Les formes de violence mises en branle par les étudiants - notamment la fermeture de la porte d'entrée de l'université, l'imposition de « leurs » dates d'examen, la tractation autour des notes auprès des enseignants, ou l'usage de la force pour imposer une vision étriquée de la note pour la note - sont en totale adéquation avec le politique à la quête maladive de la paix sociale. Celle-ci se construit sur le don et le contredon : statu quo en échange du diplôme. Il ne semble pas étonnant que les revendications soit essentiellement braquées sur l'objectif du diplôme et non pas sur la captation rigoureuse du savoir ou sur le phénomène récurrent du plagiat. La gestion patriarcale imprègne fortement cet espace du « savoir ». « Le pauvre », il faut le laisser soutenir son doctorat. Il a trop galéré? » ; ou encore : « Je suis obligé de tenir compte de leurs contraintes, les « pauvres », et donc de leur donner la moyenne. Ils me laisseront tranquille ». Le système éducatif fonctionne dans une logique d'infantilisation des élèves et des étudiants.

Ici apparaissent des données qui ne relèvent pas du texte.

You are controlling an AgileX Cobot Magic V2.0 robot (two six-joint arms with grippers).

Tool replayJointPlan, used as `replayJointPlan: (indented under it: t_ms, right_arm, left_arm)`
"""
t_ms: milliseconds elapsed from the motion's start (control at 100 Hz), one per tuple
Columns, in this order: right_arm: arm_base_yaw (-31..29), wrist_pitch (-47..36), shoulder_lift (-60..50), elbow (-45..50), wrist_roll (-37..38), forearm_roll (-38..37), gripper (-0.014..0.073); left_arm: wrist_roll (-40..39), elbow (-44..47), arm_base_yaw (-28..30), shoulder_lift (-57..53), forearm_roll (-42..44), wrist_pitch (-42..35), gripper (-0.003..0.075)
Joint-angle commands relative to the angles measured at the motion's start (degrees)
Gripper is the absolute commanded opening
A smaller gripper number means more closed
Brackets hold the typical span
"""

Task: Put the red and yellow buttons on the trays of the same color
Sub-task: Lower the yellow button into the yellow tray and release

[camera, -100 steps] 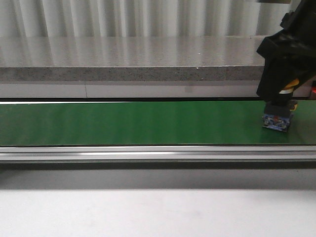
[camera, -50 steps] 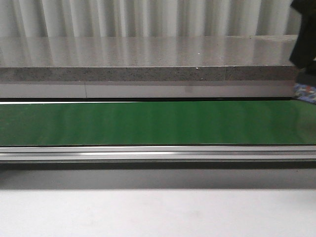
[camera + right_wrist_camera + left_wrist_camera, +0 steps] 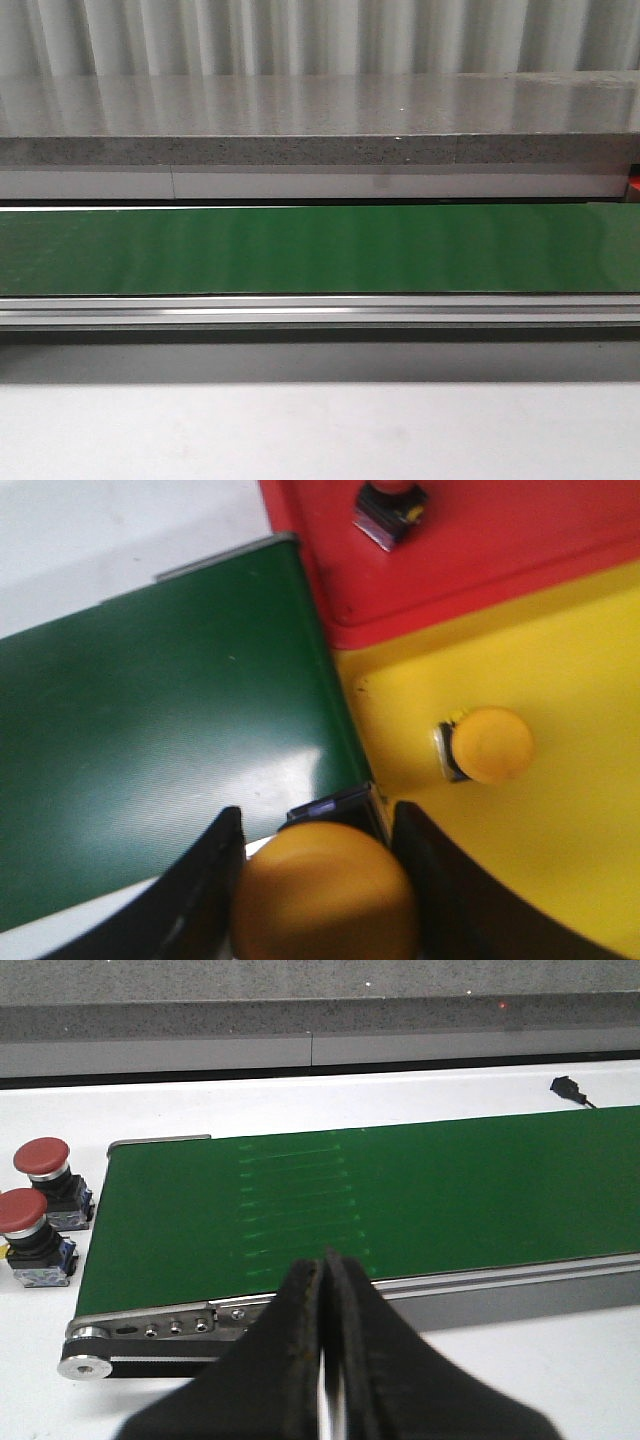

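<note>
The right tool (image 3: 318, 880) pinches a yellow button (image 3: 325, 895) by its body, cap up, over the belt's (image 3: 150, 750) end beside the yellow tray (image 3: 560, 650), probably to set it near the yellow one (image 3: 487, 745) lying there. The left tool (image 3: 323, 1360) is pressed together and empty above the belt's near edge, two red buttons (image 3: 40, 1165) waiting on the desk (image 3: 560, 1360).

A yellow button (image 3: 325, 890) with a domed cap is held between the right gripper's fingers (image 3: 196, 895), over the yellow tray's (image 3: 560, 810) edge. Another yellow button (image 3: 487, 745) lies tipped on that tray. A red button (image 3: 390, 502) sits on the red tray (image 3: 480, 550). Two red buttons (image 3: 42, 1160) (image 3: 24, 1225) stand upright beside the belt's (image 3: 400, 1200) end.
</note>
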Motion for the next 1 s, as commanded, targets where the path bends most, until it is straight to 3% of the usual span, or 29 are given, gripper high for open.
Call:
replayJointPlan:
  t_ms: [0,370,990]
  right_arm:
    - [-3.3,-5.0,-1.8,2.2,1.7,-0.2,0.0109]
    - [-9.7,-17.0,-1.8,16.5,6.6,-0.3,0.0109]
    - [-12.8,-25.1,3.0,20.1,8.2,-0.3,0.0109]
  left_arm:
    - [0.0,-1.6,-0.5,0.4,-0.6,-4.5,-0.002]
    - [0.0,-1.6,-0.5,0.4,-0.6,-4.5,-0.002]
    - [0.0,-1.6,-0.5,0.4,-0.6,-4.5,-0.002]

Elle leur interdit l'accès de façon autonome et rigoureuse aux savoirs pluriels. Le questionnement critique a totalement disparu au profit des réponses toutes faites, mécaniques, reproduites à l'identique, qui sont de l'ordre de la fermeture, à contrario de la soif d'ouverture et de curiosité propres aux savoirs. Leurs mots et leurs pratiques sociales dévoilent cet emprisonnement symbolique qu'ils portent en eux, mais sans en être responsables : « Fermer l'université pour fermer l'année ». Gageons que cet engrenage dramatique de la « fermeture » n'est pas étranger à la profondeur de la médiocrité institutionnelle productrice de violences multiples, conduisant les étudiants à s'agripper à ce fameux « papier » (le diplôme). L'effet pervers est bien la prise de distance avec la rigueur scientifique et temporelle qui est l'inversion de la paix sociale à n'importe quel prix et dans une logique très politique, où il s'agit de gagner à sa cause la majorité des personnes, « gagner » en gentillesse », (n'rbah l'mlaha), seule condition quand la légitimité fait défaut?